(Dataset entries)
++++++++++++++++++++

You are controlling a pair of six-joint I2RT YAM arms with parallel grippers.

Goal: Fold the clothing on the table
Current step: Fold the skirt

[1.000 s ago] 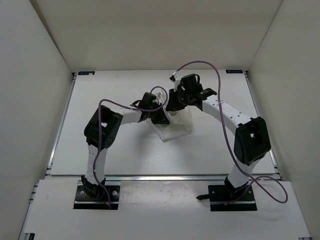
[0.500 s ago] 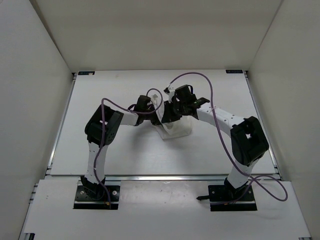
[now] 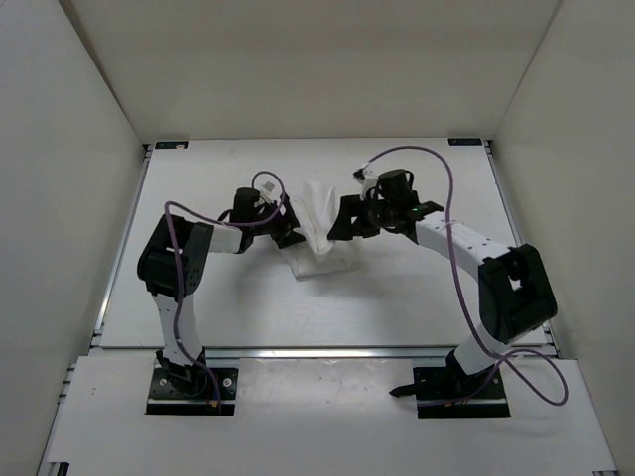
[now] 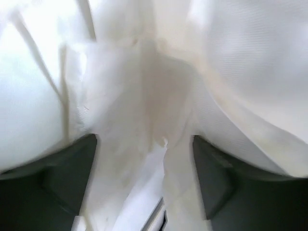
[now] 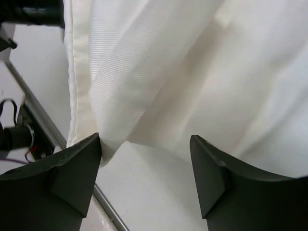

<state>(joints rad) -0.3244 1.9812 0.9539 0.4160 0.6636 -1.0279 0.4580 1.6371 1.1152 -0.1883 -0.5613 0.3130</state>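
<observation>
Since a second ago the left arm has pulled back leftward, and the clothing (image 3: pixel 319 216) now lies a little further left, bunched on the desk (image 3: pixel 417 297) near its far middle. The left end effector (image 3: pixel 290 234) is at its left edge and the right end effector (image 3: pixel 344 224) at its right. Both have their fingers spread wide and grip nothing; loose fabric lies between the left fingers and just ahead of the right ones.

Bright, even light w/ soft shadows; left wrist view blurry, clothing (image 4: pixel 144 96) blown out.
</observation>
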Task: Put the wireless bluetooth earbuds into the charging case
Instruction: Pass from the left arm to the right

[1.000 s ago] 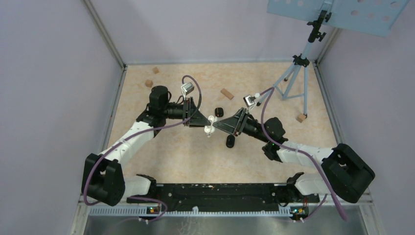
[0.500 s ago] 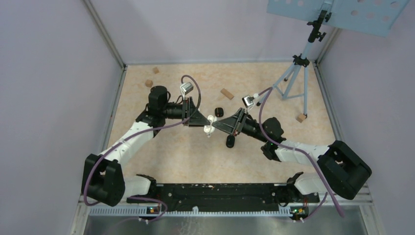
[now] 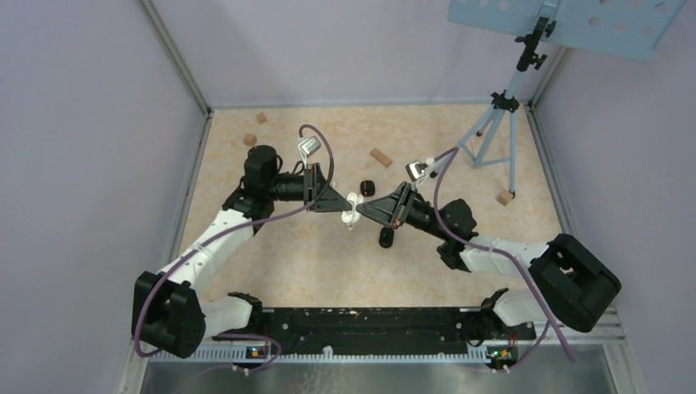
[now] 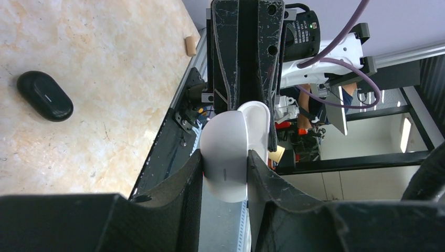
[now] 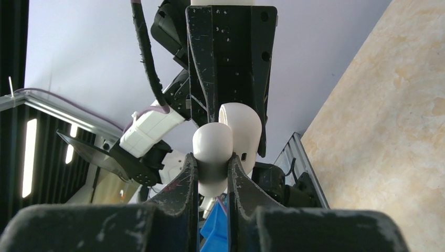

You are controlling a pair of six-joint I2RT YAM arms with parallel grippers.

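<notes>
A white charging case (image 3: 353, 207) hangs in mid-air over the middle of the table, between my two grippers. My left gripper (image 4: 224, 157) is shut on its rounded body (image 4: 225, 152), which bears a small dark line. My right gripper (image 5: 212, 160) comes from the opposite side, its fingers clamped on another rounded white part (image 5: 212, 149) of the same case. In the top view the left gripper (image 3: 343, 205) and the right gripper (image 3: 362, 208) meet tip to tip. The earbuds are out of view.
Two black oval cases lie on the table, one (image 3: 367, 187) behind the grippers and one (image 3: 386, 238) in front. Tan wooden blocks (image 3: 380, 157) (image 3: 249, 139) (image 3: 505, 197) are scattered about. A tripod (image 3: 492, 123) stands at the back right.
My right gripper's jaws have closed onto the white case. The left arm's elbow and cable have shifted slightly; the case has stayed in place.
</notes>
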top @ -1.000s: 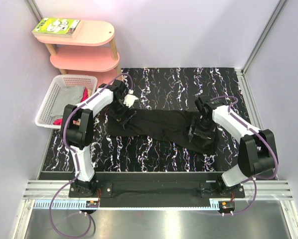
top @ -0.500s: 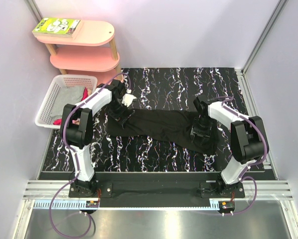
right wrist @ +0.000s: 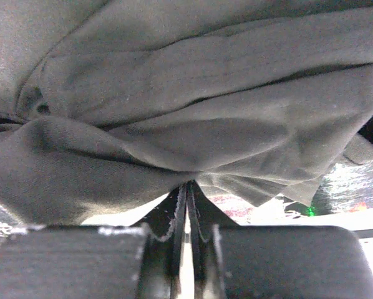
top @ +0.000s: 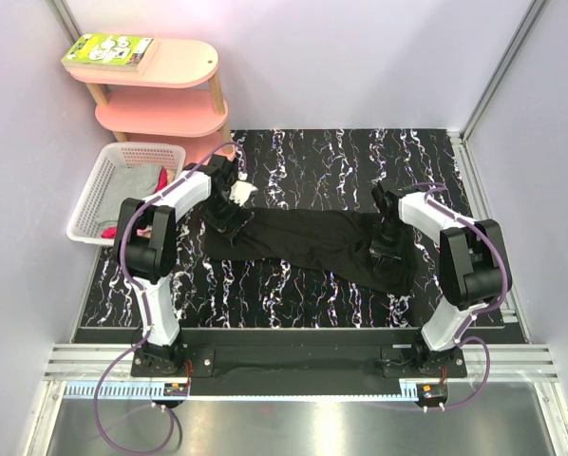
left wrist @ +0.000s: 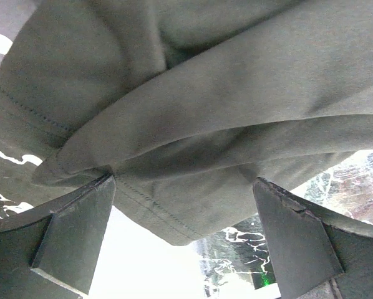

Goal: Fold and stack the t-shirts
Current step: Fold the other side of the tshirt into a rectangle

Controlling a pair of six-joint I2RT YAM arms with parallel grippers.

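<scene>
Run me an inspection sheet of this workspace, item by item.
Surface: black marbled table.
Job's things: black shirt stretched between the arms; grey shirt and red shirt in the basket.
Clutter: white basket beside the table's far left corner.
Grippers: left gripper open, cloth between its fingers; right gripper shut on a shirt fold.
Cables: purple cables along both arms.
Surroundings: pink shelf with a book on top; lilac walls.
</scene>
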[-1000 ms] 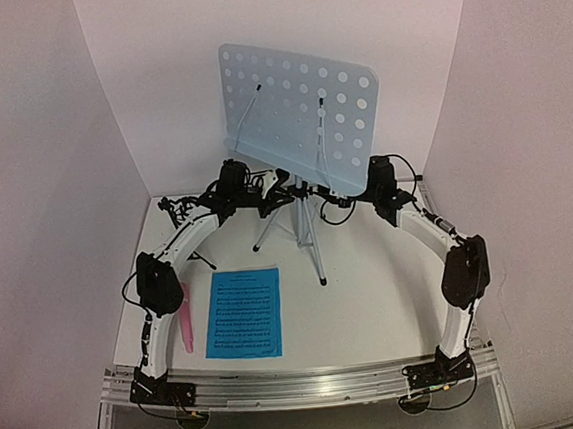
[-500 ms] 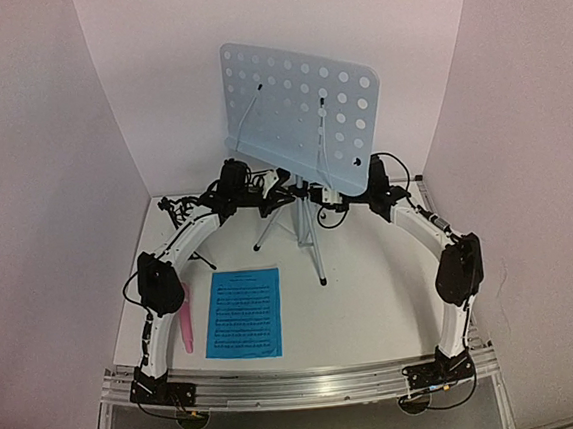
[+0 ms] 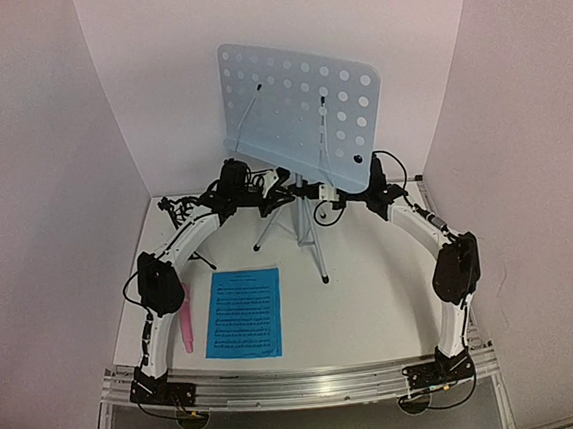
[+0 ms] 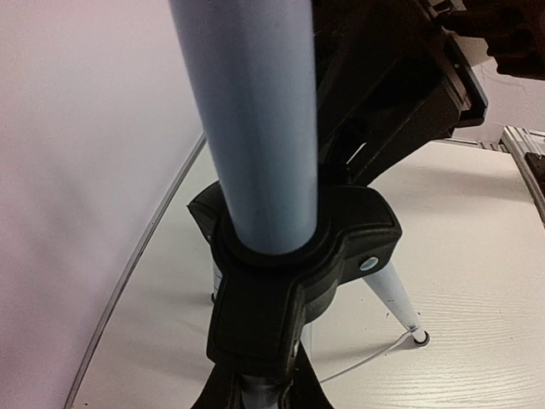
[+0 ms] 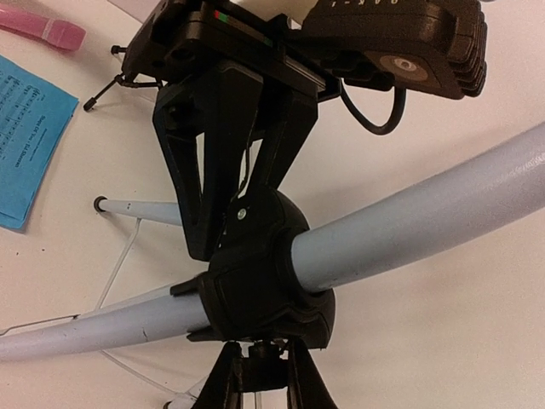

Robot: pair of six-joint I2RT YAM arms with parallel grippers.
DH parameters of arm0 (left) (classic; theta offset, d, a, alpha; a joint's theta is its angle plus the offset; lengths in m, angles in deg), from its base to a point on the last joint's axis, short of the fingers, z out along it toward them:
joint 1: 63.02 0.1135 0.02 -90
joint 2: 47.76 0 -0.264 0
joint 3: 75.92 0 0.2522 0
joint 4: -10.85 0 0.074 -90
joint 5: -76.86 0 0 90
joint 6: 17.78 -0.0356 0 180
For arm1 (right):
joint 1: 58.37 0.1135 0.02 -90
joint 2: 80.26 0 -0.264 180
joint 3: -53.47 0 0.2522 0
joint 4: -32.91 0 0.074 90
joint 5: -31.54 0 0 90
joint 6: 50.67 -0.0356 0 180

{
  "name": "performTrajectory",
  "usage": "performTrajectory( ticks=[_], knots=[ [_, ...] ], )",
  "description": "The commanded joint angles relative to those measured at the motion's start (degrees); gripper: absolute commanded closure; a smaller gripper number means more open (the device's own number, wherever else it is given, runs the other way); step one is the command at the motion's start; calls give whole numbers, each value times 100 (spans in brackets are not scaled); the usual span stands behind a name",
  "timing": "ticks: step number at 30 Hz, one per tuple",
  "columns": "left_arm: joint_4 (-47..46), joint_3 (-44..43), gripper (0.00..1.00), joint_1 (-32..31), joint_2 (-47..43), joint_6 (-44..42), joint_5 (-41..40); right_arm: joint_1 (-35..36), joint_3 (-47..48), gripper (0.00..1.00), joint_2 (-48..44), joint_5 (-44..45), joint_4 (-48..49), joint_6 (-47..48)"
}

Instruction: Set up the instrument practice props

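Right arm has swung inward over the last second, bringing the right gripper against the music stand; the left arm and the loose props lie as before.

Writing: a camera housing on the left wrist bears lettering cut by the picture's edge, seemingly "AK-1". The sheet music carries black staves and a heading too small to read.

Stand: pale-blue desk pierced with round holes, two thin wire arms across its face, a pale-blue pole passing through a black three-lobed hub, slim pale legs with black tips. It stands upright at the back middle of the white table.

Left gripper: clamped on the hub from one side. Right gripper: fingers pinched on the black collar just under the hub.

Bright-blue sheet lies flat at front left; the pink microphone lies just beside its left edge. A small black tripod stands behind them, largely hidden by the left arm.
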Motion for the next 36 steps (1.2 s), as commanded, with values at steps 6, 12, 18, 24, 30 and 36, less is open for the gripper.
performTrajectory(
  ticks=[6,12,18,24,30,36],
  knots=[
    [-17,-113,100,-47,59,-142,-255,78,30,100,8,-484,-600,-1673],
    [-10,-142,100,-47,56,-152,-316,81,131,100,110,-927,-1223,-3544],
    [16,-104,100,-50,32,-177,-370,62,146,100,207,-1246,-1216,-5335],
    [16,-48,100,-64,-19,-241,-465,7,384,100,490,-2129,-1214,-7104],
    [8,24,100,-64,-62,-288,-513,-87,955,100,1012,-2977,-1191,-9348],
    [-4,59,100,-73,-78,-353,-517,-87,1010,100,1030,-3403,-873,-10998]
  ],
)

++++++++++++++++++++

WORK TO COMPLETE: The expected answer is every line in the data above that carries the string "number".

TASK SOLUTION:
  "description": "The commanded joint angles relative to those measured at the motion's start (degrees); gripper: absolute commanded closure; a smaller gripper number means more open (the device's own number, wherever else it is given, runs the other way); step one is the command at the motion's start; calls give whole numbers, each value times 100 (spans in brackets are not scaled); the usual span stands behind a name",
  "timing": "ticks: step number at 30 Hz, one per tuple",

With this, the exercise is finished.